Saturday, January 24, 2009

Pope lifts excommunication on SSPX Bishops

January 24, 2009
by Damian Thompson

The Pope has lifted the excommunication of the four bishops of the SSPX consecrated by Archbishop Marcel Lefebvre. Here is the Vatican document:

CONGREGATIO PRO EPISCOPIS

By way of a letter of December 15, 2008 addressed to His Eminence Cardinal Dario Castrillón Hoyos, President of the Pontifical Commission Ecclesia Dei, Mons.
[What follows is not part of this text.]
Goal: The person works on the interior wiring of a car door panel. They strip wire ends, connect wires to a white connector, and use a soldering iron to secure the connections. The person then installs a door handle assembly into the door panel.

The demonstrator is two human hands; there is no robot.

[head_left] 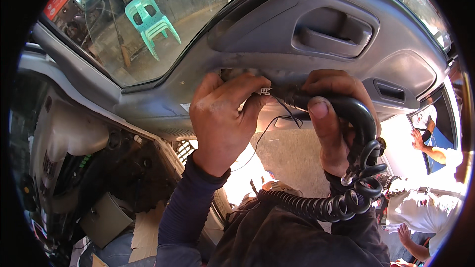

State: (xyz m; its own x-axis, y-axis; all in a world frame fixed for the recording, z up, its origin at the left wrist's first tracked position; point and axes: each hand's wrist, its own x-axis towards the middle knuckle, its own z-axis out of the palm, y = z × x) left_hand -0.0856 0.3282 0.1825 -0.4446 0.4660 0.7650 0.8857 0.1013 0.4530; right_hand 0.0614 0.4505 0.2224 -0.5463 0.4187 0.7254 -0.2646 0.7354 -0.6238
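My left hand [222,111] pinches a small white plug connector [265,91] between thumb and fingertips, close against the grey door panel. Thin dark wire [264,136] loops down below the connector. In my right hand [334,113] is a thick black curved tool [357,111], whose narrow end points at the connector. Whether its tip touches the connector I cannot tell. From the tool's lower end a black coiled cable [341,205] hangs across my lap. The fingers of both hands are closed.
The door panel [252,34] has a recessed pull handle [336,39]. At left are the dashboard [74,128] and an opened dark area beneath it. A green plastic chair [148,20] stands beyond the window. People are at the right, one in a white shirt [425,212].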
Bernard Fellay, also in the name of the other three Bishops consecrated on June 30, 1988, requested anew the removal of the latae sententiae excommunication formally declared with the Decree of the Prefect of this Congregation on July 1, 1988.
Read in full at the Holy Smoke blog.

2 comments:

  1. This has relevance for the Anglican Use for a couple of reasons:
    1) the always controversial Bishop Williamson who is one of the four bishops whose excommunication has been lifted is a convert from the Church of England;
    2) this demonstrates the Pope's determination to gather into the Church all those Catholics who have been separated in any way from the unity with the Holy See;
    3) it is also a further endorsement of traditional liturgical piety, which follows Pope Benedict XVI's Summorum Pontificum, which piety has a natural home in the Anglican Use of the Roman Rite.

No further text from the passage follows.